S. Buschmann, M. Stankiewiez – Zhaodi

Voilà un roman que j’avais dans ma bibliothèque depuis sa sortie l’année dernière. Je ne me souviens même plus si Zhaodi m’a été offert en service presse ou pas. Quelle piètre partenaire je fais ! J’ai attendu le bon moment pour ce roman noir, très noir, que j’avais fait dédicacer par ses deux autrices à Ouest Hurlant l’année dernière. Je savais qu’il était dur, connaissant l’appétence de Sarah et Morgane pour l’horreur, le brut, l’absence d’espoir. Après le fiasco qu’a représenté ma lecture de l’anthologie Nous parlons depuis les ténèbres, j’ai su que le moment pour du noir, du vrai, était arrivé.

4ème de couverture

« Chine, 2015.

Deux âmes perdues, un père et sa fille, se retrouvent après des années d’absence pour un décès. Celui de la Mère. Celui qui rouvre les plaies d’un passé que tous deux auraient préféré oublier…

Un thriller asiatique sombre et cruel, sur fond de secte, livré par deux autrices amoureuses des ténèbres… »

Une violence explosive portée par une écriture incisive

Zhaodi est à l’image de son résumé : brut de décoffrage. En effet, le roman se livre sans fard, de manière immédiate. Le lecteur n’est pas non plus épargné : les premières lignes arrivent, dures, brèves, percutantes. On n’a pas le temps de se préparer mentalement à la montée de la violence. Car elle est là, dès le début, tout de suite. Zhaodi, c’est une violence constante, assourdissante qui rend fou, à chaque page. Et ça ne s’arrête quasiment jamais.

Malgré cela, on tourne les pages avec avidité. L’alternance des chapitres centrés sur le père et la fille y est pour beaucoup, mais les analepses également, faisant se rejoindre passé et présent pour nous permettre de comprendre celui-ci. Le rythme est rapide, sans temps mort, reprenant ainsi les codes du thriller. Les autrices ne perdent pas leur temps en élucubrations, descriptions, décors etc. Il n’y a rien à quoi se raccrocher pour s’extraire de cette violence crasse et collante. Tout est dans l’émotion brute et dans l’action. On est dans une poétique de la dureté et du dénuement à tous points de vue : phrasé court, plumes incisives, sonorités brutes, pensées, gestes des personnages et lexique à l’avenant.

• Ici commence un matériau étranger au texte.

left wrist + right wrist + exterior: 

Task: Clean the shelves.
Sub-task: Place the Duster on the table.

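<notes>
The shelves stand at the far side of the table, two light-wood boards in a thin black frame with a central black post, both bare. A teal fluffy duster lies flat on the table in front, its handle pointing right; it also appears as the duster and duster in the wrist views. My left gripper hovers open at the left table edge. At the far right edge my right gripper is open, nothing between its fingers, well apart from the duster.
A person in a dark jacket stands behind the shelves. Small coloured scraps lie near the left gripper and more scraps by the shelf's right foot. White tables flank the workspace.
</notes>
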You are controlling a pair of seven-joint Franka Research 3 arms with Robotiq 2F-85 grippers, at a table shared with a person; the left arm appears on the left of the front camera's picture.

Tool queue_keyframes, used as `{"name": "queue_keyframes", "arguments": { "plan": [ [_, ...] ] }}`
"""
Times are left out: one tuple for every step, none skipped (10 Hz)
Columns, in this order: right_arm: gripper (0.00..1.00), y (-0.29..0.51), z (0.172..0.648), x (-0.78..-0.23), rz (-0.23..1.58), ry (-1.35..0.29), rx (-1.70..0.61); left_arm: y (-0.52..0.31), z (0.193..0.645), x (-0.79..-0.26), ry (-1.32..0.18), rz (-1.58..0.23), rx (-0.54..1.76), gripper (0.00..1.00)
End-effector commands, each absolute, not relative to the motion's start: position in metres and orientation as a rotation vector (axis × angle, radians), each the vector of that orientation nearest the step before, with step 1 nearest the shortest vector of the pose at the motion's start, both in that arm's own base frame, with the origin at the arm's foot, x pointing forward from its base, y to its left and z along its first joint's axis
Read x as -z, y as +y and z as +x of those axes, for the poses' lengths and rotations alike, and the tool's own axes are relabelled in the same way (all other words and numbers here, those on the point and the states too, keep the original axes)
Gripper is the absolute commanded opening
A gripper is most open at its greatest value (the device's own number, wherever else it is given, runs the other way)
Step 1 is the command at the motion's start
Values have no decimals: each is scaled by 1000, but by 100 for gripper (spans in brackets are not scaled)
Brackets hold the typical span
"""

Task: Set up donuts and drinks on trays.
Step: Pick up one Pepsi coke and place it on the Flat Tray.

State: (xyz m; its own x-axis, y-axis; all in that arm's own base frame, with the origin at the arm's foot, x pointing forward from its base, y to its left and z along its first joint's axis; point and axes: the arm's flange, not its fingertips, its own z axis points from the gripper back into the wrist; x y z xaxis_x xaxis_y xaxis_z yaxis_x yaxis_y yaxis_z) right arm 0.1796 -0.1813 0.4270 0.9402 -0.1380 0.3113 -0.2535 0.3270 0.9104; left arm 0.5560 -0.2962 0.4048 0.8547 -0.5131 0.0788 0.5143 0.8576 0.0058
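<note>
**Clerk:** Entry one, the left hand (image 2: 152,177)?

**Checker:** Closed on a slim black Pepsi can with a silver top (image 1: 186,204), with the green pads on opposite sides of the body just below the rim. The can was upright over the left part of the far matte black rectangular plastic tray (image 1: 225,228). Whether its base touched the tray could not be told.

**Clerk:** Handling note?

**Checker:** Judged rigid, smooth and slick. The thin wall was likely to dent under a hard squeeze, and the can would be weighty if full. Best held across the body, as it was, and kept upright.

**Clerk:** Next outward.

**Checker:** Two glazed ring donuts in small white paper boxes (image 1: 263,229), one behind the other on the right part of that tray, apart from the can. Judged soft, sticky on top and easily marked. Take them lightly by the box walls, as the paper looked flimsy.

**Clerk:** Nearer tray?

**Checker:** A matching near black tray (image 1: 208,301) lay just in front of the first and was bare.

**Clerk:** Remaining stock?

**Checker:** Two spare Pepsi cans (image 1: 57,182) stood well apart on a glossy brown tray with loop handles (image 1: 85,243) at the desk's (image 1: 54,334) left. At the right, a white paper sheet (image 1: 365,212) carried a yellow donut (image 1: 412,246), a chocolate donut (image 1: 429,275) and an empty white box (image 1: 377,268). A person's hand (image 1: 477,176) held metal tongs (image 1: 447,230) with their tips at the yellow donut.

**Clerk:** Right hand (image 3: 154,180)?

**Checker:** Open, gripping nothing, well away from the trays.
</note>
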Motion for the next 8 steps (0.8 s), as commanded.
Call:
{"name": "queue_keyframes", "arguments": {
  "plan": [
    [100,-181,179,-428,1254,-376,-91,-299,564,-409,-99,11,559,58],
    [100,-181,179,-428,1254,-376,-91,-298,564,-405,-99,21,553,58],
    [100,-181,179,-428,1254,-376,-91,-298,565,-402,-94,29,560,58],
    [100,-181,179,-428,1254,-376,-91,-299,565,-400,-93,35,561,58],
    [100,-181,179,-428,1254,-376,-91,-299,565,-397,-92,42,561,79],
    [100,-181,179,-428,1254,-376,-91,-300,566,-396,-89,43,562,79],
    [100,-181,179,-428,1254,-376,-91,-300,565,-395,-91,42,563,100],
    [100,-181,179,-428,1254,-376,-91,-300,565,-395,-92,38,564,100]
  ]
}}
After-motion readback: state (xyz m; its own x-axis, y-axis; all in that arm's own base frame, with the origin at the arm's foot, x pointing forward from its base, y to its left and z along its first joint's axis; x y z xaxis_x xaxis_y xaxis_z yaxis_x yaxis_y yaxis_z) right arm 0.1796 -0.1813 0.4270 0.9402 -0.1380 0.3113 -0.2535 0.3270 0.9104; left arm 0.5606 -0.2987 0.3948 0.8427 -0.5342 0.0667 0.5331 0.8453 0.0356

Vous vous demandez certainement comment lire un texte aussi difficile. Peut-être que nous sommes des monstres voyeuristes. Ou peut-être le roman nous confronte-t-il aussi à notre propre lâcheté, nous qui nous réjouissons de ne pas subir la violence infligée à autrui. Il y a une sorte de « c’est l’autre qui prend, ouf moi je suis épargné ». Mais les autrices savent aussi susciter l’espoir. Car l’humain espère toujours, guidé par l’instinct de survie. Alors on espère toujours avoir touché le fond pour forcément remonter un peu après. Non ? Non ??

Un monde réel

Je dois dire que ce qui marque vraiment, dans Zhaodi, c’est le réalisme de la violence représentée. Car nulle trace d’imaginaire, ici. Le roman est un thriller qui se déroule dans notre monde contemporain bien réel. Rien ici n’est invraisemblable. Et c’est peut-être ça le pire : de se dire que chaque phrase, chaque émotion, chaque poing dans la figure, est plus que vraisemblable. C’est un quotidien que certains et certaines connaissent.

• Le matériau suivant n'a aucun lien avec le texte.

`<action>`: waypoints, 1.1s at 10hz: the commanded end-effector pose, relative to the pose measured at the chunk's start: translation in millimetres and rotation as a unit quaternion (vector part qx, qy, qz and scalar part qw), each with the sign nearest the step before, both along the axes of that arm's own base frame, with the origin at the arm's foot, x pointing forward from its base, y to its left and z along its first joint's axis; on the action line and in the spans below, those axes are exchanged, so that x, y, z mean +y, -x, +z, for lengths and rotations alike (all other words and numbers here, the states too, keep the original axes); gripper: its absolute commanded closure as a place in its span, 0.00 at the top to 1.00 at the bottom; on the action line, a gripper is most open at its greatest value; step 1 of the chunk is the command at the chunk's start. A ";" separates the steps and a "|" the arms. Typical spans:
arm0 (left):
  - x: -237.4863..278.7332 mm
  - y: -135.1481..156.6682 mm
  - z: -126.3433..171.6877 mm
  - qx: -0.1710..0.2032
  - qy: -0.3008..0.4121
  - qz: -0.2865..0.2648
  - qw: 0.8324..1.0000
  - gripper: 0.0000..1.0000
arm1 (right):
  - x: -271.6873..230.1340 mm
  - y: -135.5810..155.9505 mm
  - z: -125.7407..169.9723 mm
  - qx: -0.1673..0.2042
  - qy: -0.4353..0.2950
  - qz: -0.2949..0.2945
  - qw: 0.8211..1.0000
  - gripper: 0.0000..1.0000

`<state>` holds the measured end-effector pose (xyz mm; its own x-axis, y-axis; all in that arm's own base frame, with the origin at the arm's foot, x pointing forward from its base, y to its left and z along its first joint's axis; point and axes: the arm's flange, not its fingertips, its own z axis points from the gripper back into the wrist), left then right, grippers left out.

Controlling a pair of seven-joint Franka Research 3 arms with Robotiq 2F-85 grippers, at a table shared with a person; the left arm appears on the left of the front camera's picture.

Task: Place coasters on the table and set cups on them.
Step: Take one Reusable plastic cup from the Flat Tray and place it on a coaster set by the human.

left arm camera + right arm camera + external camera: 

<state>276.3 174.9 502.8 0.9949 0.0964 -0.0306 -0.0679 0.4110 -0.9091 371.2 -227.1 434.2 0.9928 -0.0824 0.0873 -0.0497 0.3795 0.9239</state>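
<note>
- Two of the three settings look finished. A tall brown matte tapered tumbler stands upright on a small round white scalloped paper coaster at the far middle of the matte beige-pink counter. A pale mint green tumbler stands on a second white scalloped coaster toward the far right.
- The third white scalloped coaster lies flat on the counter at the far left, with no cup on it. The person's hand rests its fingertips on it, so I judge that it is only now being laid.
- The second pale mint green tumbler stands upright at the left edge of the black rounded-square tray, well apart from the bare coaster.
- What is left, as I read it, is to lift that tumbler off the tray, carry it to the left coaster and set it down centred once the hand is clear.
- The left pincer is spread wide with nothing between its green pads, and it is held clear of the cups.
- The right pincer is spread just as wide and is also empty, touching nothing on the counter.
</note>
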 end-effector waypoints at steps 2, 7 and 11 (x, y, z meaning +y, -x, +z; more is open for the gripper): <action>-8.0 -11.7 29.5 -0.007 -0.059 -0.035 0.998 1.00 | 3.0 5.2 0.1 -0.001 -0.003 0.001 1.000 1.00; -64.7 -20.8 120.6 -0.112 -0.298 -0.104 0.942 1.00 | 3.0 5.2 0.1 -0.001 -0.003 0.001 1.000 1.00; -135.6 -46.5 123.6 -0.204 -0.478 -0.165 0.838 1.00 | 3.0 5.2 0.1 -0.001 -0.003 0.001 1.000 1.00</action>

Cette violence est totale : physique, mais aussi psychologique, intime, familiale. Elle est partout, se faufile insidieusement même là où on s’imaginerait préservés. Les autrices n’épargnent rien, ni à leurs personnages, ni à leurs lecteurices. Mais elle n’est pas imaginaire ni forcée. Les autrices mettent en scène des violences d’Etat : la politique de l’enfant unique en Chine, les ravages des transformations industrielles et économiques du pays qui ont mis sur le carreau des millions de chinois ou encore les bus d’exécutions. Elles nous parlent aussi de prostitution, de violence intra-familiale, de sectarisme. Et par-dessus le marché, des meurtres, une enquête sous le manteau et des règlements de comptes.

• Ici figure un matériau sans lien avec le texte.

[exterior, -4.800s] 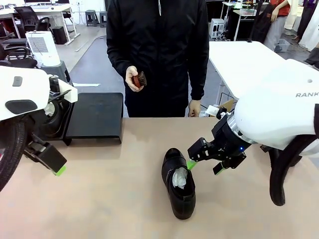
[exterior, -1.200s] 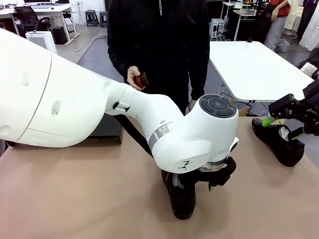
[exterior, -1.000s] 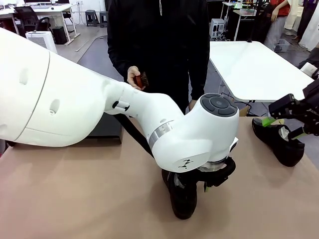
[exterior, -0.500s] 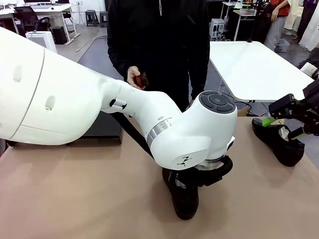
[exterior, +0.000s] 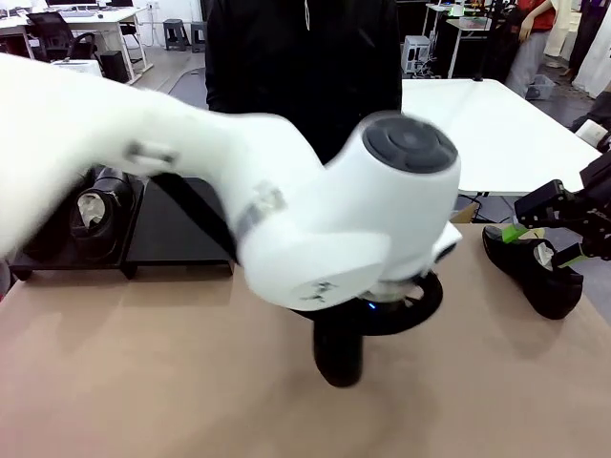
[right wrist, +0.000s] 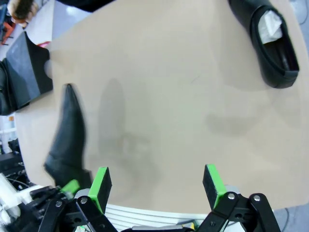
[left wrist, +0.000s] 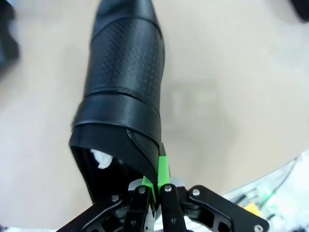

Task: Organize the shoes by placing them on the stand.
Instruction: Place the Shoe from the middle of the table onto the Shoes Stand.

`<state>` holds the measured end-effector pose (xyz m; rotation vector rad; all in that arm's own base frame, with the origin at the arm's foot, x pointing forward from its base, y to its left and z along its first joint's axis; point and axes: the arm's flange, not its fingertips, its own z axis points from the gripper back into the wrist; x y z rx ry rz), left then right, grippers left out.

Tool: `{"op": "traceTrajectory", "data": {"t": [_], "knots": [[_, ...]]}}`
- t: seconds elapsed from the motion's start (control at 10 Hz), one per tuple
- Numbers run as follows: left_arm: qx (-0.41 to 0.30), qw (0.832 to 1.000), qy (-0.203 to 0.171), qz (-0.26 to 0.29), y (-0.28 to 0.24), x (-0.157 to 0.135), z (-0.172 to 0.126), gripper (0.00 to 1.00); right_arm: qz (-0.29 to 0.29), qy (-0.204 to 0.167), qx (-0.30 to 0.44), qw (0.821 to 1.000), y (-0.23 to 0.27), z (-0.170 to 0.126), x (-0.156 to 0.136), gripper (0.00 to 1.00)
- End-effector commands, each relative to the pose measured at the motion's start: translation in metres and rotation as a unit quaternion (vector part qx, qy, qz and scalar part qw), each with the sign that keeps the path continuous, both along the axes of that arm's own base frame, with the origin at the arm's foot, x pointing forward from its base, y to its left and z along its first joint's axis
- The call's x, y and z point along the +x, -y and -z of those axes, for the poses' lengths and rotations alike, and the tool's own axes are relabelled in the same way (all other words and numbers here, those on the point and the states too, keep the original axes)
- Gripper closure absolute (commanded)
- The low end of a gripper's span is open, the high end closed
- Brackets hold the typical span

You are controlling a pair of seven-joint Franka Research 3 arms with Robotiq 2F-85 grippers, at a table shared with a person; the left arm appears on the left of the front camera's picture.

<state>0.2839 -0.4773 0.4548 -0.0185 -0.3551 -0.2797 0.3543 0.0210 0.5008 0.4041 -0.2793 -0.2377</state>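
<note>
The left arm [exterior: 191, 191], blurred, reaches across the table [exterior: 143, 382] from the left side to its middle, and its wrist stands over the held shoe [left wrist: 123, 96], a glossy black dress shoe. In the left wrist view the left gripper [left wrist: 157, 181] has its fingers pinched together on the rim of that shoe's opening, one green pad outside the leather and the other inside, and the toe points away from the gripper. Whether the shoe touches the table I cannot tell; in the right wrist view its shadow lies beside it on the tabletop. The right gripper [right wrist: 157, 186] has its fingers spread wide with nothing between them. In the front view it hangs at the right edge, just above the second shoe [exterior: 535, 277], which lies on the table with white paper in its opening. The stand [exterior: 162, 239] sits at the far left of the table, well apart from both of these shoes, and a third shoe [exterior: 100, 229] rests on its left panel. A person [exterior: 305, 57] in black stands at the far side.
</note>
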Motion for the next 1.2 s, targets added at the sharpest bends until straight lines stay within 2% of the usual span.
{"op": "traceTrajectory", "data": {"t": [0.0, 0.3, 0.4, 0.5, 0.7, 0.8, 0.9, 1.1], "knots": [[0.040, 0.995, 0.089, 0.025, -0.068, -0.007, -0.045, 1.00, -0.003, 0.002, 0.005, 1.000, 0.000, 0.000, 0.001, 0.00], [0.068, 0.988, 0.137, -0.004, -0.138, 0.006, -0.073, 1.00, -0.003, 0.002, 0.005, 1.000, 0.000, 0.000, 0.001, 0.00], [0.017, 0.995, 0.066, -0.070, -0.150, -0.016, -0.076, 1.00, -0.003, 0.002, 0.005, 1.000, 0.000, 0.000, 0.001, 0.00], [0.071, 0.991, 0.114, -0.002, -0.122, 0.006, -0.076, 1.00, -0.003, 0.002, 0.005, 1.000, 0.000, 0.000, 0.001, 0.00], [0.071, 0.991, 0.114, -0.002, -0.122, 0.006, -0.076, 1.00, -0.003, 0.002, 0.005, 1.000, 0.000, 0.000, 0.001, 0.00], [0.065, 0.992, 0.102, -0.027, -0.138, 0.001, -0.074, 1.00, -0.003, 0.002, 0.005, 1.000, 0.000, 0.000, 0.001, 0.00], [0.094, 0.981, 0.144, -0.093, -0.163, 0.010, -0.071, 1.00, -0.003, 0.002, 0.005, 1.000, 0.000, 0.000, 0.001, 0.00], [0.093, 0.964, 0.180, -0.171, -0.210, 0.040, -0.069, 1.00, -0.003, 0.002, 0.005, 1.000, 0.000, 0.000, 0.001, 0.00]]}}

Outre la violence, les autrices décrivent à la perfection les émotions liées. La honte, la déchéance, la peur viscérale, le détachement ultime, le renfermement sur soi, et la propre violence que l’on peut être amené à éprouver envers les autres. Zhaodi est un roman très dur, par ce qu’il raconte, par ce qu’il décrit, par son regard sur ces deux personnages foutus, que rien n’enjolive.

En pratique

Sarah Buschmann, Morgane Stankiewiez : Zhaodi

Noir d’absinthe, 2022

Couverture : Amaryan

Autres avis : une réussite pour Fildediane; pas mal de retours globalement similaires sur Babelio, hormis celle de Gambadou qui n’a pas réussi à s’attacher aux personnages et a ressenti un certain malaise à la lecture.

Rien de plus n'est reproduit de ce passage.